Le choix est vite fait
Cette réticence s’est exprimée également chez certains
grévistes. Le docteur Christian Lehman (connu entre autres pour ses
chroniques régulières dans Libération sur l’épidémie de Covid) a
ainsi expliqué : « Comme de nombreux médecins, je suis en grève
les 1er et 2 décembre. Suis-je ravi par les mots d’ordre ? Par
l’idée que les « Médecins de demain » vont aller chanter une
chanson basée sur « Ma liberté de penser », d’un exilé fiscal
notoire, après trois ans pendant lesquels « Laissez-nous prescrire
» a été le cri de ralliement d’incultes scientifiques persuadés que
leur diplôme valait cape d’invulnérabilité ? Non. Mais après plus
de trente-cinq ans de militantisme face au laminage de la médecine
et de la santé publique, mon choix est vite fait » écrit le
praticien qui fustige ensuite la façon dont la CNAM est « depuis
des décennies gérée par des gens issus de l’assurance privée qui y
ont inculqué de force une gestion à base de benchmarking en
évinçant les vieux syndicalistes encore imprégnés de l’héritage de
Croizat ».
L’amour entre les médecins et les Français jamais démenti et
savamment entretenu…
Dans cette foule des non-grévistes, outre ceux n’ayant jamais
franchi le pas qui mène à la grève et ceux qui étaient peut-être
dérangés par le collectif « Médecins pour demain » il y a peut-être
aussi ceux qui ont craint, en particulier en cette période de
difficultés économiques, un ressentiment des patients. Le mot «
indécence » a ainsi souvent été répété sur les réseaux sociaux pour
évoquer les revendications tarifaires défendues. Bien sûr, enquête
après enquête, le niveau de confiance des Français dans leurs
médecins demeure très élevé : « Les français ont confiance en
leur médecin en des taux jamais démentis de 89 à 94%, et si ils
peuvent manifester une légitime colère elle n’est pas contre les
médecins, mais bien contre celles et ceux qui ont construit leurs
difficultés » répond ainsi le docteur Jérôme Marty, président
de l’Union française pour une médecine libre (UFML) à Agnès
Firmin-Le Bodo, ministre délégué chargé de l'Organisation
territoriale et des Professions de santé.

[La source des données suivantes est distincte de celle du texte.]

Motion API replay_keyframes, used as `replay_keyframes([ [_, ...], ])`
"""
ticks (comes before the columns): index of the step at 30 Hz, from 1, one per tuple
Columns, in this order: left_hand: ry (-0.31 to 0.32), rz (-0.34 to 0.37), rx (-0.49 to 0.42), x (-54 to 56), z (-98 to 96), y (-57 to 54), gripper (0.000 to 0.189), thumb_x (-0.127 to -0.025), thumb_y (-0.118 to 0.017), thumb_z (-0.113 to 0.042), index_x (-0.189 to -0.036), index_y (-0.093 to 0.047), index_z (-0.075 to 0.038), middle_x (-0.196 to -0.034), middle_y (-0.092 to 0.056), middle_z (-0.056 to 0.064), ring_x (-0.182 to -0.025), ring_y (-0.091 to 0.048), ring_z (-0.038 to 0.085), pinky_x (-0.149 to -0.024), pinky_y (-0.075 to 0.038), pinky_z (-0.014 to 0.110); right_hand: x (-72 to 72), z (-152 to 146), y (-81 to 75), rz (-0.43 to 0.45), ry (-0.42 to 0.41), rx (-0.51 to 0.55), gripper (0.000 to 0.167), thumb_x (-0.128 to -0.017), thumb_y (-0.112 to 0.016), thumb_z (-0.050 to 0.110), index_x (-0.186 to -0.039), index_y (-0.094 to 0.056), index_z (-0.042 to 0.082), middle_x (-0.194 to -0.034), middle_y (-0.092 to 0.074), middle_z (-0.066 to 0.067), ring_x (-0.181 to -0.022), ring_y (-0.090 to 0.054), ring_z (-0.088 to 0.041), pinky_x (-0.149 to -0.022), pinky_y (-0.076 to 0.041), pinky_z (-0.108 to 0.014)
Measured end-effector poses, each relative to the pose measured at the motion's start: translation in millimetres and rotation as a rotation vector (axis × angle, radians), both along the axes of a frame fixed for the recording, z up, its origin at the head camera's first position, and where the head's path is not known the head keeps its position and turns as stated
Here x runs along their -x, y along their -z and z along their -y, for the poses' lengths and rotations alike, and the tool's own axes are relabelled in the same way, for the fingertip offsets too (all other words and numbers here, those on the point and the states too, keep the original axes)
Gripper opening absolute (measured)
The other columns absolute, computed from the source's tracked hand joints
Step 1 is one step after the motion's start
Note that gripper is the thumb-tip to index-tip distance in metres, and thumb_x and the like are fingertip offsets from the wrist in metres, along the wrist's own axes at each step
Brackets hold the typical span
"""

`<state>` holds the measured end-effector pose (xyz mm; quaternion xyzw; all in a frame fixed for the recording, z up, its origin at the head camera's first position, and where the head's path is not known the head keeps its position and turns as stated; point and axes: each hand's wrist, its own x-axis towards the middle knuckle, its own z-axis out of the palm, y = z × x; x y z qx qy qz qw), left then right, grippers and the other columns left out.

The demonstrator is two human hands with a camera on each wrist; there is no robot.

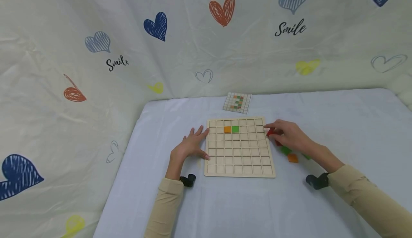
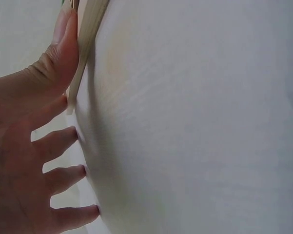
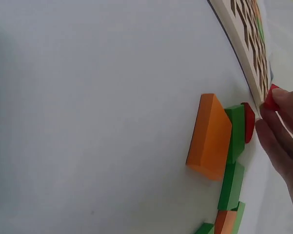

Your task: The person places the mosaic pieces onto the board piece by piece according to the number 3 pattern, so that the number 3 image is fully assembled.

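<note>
A wooden grid board [image 1: 238, 174] lies on the white cloth. In its upper rows an orange tile [image 1: 227, 129] and a green tile [image 1: 235, 129] sit side by side in two cells. My left hand [image 1: 189, 145] rests at the board's left edge with fingers spread, its thumb touching the rim. Beside the right edge, my right hand [image 1: 291, 135] pinches a red tile [image 3: 270, 101] between thumb and fingers. Close below that hand lie a loose orange tile [image 3: 212, 139], a green tile [image 3: 236, 131] and another red tile [image 3: 249, 122].
Several more green and orange tiles lie in the right wrist view, among them a green one [image 3: 231, 186]. A pattern card [image 1: 229, 103] with coloured squares lies behind the board. A white cloth printed with hearts [image 1: 222, 10] hangs behind and to the left of the table.
</note>
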<state>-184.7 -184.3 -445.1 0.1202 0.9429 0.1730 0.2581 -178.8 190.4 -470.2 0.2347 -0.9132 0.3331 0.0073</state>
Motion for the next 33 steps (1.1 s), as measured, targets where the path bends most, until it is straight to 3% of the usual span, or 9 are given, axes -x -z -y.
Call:
replay_keyframes([
  [3, 0.004, -0.005, -0.005, 1.0, 1.7, 2.8, 0.112, -0.080, -0.090, -0.031, -0.166, -0.020, -0.019, -0.174, -0.006, 0.009, -0.160, 0.002, 0.042, -0.125, -0.009, 0.067, 3.3, 5.5, -0.9, 0.042, 0.051, 0.019, 0.032, -0.088, -0.079, 0.002, -0.119, -0.070, 0.001, -0.095, -0.075, -0.007, -0.083, -0.072, -0.020, -0.073, -0.058, -0.028],
  [7, -0.011, -0.004, 0.000, 2.2, 3.7, 1.4, 0.112, -0.077, -0.092, -0.030, -0.166, -0.023, -0.020, -0.174, -0.008, 0.008, -0.160, 0.001, 0.041, -0.125, -0.010, 0.068, 9.7, 16.5, -0.2, 0.096, 0.088, 0.032, 0.021, -0.089, -0.079, 0.007, -0.110, -0.073, 0.006, -0.094, -0.077, -0.006, -0.085, -0.071, -0.021, -0.074, -0.056, -0.027],
  [12, -0.032, 0.007, 0.000, 3.7, 3.7, -3.1, 0.113, -0.075, -0.093, -0.030, -0.165, -0.024, -0.022, -0.174, -0.008, 0.006, -0.160, 0.001, 0.039, -0.125, -0.009, 0.067, 17.3, 28.4, 0.7, 0.140, 0.099, 0.029, 0.019, -0.092, -0.077, 0.011, -0.110, -0.076, 0.009, -0.102, -0.078, -0.007, -0.092, -0.072, -0.023, -0.085, -0.057, -0.037],
  [21, -0.020, 0.017, -0.012, 7.7, -0.3, 2.8, 0.116, -0.075, -0.093, -0.032, -0.166, -0.023, -0.023, -0.174, -0.007, 0.004, -0.160, 0.003, 0.039, -0.126, -0.009, 0.067, 31.0, 43.9, -0.7, 0.160, 0.072, 0.045, 0.021, -0.092, -0.078, 0.013, -0.112, -0.079, 0.008, -0.105, -0.079, -0.008, -0.100, -0.073, -0.028, -0.092, -0.056, -0.048],
  [28, -0.003, 0.024, -0.024, 7.2, -1.5, 0.5, 0.116, -0.075, -0.093, -0.029, -0.166, -0.021, -0.019, -0.174, -0.008, 0.004, -0.160, 0.002, 0.038, -0.126, -0.010, 0.065, 40.8, 61.3, 1.7, 0.205, 0.089, 0.060, 0.018, -0.094, -0.076, 0.014, -0.110, -0.079, 0.008, -0.104, -0.079, -0.009, -0.100, -0.071, -0.028, -0.093, -0.056, -0.047],
  [33, 0.011, 0.022, -0.035, 5.4, -3.6, -0.7, 0.115, -0.076, -0.092, -0.027, -0.166, -0.021, -0.016, -0.174, -0.010, 0.004, -0.161, 0.000, 0.036, -0.125, -0.011, 0.066, 46.4, 68.9, 5.4, 0.168, 0.062, 0.069, 0.016, -0.092, -0.076, 0.010, -0.107, -0.079, 0.005, -0.101, -0.079, -0.011, -0.094, -0.071, -0.027, -0.088, -0.058, -0.045],
])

En outre, comme l’ont fait remarquer avec ironie certains
internautes, la présentation de la grève des médecins libéraux
s’est bien plus concentrée sur la détresse des praticiens et leurs
conditions de travail que sur les difficultés des patients (à la
différence de ce que l’on observe le plus souvent pour d’autres
mouvements de grève) contribuant à conforter la bonne image des
médecins dans la population.
… mais jusqu’à quand ?
Cependant, le risque d’une érosion du lien de confiance avec
les Français existe. D’abord, parce que la dégradation des
conditions de travail des praticiens affecte la qualité des soins.
Ainsi, une étude de France Assos Santé début octobre faisait état
d’un sentiment d’abandon de plus en plus prononcé des patients, et
en particulier des personnes âgées, de celles en situation de
handicap ou atteintes de troubles mentaux.

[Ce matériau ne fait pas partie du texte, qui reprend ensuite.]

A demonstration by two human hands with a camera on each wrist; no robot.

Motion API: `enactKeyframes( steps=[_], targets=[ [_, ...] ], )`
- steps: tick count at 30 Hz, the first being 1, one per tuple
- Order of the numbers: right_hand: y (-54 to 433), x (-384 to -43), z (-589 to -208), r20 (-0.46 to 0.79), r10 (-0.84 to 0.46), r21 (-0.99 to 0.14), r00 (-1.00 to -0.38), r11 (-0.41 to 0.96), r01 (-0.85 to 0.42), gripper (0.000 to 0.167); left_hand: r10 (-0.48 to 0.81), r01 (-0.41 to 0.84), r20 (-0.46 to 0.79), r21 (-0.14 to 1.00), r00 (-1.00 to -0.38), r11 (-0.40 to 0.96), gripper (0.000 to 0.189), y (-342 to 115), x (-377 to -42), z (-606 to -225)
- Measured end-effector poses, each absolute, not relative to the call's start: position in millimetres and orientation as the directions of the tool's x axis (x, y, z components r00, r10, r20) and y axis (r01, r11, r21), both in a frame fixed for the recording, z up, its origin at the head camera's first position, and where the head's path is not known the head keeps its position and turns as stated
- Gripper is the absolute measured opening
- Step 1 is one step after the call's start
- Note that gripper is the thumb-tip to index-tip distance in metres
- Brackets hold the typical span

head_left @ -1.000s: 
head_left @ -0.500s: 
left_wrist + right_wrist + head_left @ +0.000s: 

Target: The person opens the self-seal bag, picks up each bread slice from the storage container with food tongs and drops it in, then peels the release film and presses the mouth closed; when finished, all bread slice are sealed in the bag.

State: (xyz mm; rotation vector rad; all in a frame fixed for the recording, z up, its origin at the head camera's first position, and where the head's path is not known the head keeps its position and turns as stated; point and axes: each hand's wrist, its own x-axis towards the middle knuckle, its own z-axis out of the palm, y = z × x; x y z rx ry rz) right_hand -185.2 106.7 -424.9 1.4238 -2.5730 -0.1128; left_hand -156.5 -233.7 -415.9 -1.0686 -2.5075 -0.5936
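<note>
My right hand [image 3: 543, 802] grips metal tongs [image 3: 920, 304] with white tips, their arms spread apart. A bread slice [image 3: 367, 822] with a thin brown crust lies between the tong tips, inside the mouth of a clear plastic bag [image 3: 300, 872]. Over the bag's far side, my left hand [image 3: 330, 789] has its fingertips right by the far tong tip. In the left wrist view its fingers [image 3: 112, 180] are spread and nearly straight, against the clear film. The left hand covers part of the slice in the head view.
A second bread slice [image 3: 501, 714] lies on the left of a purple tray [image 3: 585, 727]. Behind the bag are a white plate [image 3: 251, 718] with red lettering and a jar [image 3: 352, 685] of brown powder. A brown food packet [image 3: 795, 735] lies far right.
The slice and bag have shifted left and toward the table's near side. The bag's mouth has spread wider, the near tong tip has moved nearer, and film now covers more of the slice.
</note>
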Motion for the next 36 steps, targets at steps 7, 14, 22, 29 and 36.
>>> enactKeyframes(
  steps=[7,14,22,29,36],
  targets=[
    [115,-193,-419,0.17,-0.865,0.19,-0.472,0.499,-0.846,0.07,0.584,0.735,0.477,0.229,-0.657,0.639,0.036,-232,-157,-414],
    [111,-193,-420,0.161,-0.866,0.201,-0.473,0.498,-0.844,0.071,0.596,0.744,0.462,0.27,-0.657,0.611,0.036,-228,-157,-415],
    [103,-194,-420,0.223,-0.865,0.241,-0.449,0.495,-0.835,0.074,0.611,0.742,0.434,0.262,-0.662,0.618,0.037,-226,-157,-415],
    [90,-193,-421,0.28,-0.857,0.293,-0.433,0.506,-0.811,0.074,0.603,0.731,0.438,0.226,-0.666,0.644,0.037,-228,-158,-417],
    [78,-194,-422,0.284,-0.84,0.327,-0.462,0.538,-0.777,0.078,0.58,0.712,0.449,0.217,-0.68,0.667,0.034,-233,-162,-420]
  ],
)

« Manque de concentration du personnel », «
personnel fatigué qui n’écoute pas », « épuisé, irritable
», tels sont certains des commentaires recueillis dans le cadre
de cette enquête qui révèlent comment la relation médecin/malade
pâtit de plus en plus de la dégradation des conditions de travail.
Par ailleurs, de plus en plus se développe un discours où le
soi-disant refus des médecins de déléguer certaines de leurs tâches
notamment aux infirmières est dénoncé comme un « réflexe
corporatiste », qui empêche toute réponse aux problématiques
actuelles. Cependant, Jérôme Marty fait remarquer que compte tenu
de la charge de travail des infirmières libérales, penser que le
transfert des tâches est la solution est un leurre.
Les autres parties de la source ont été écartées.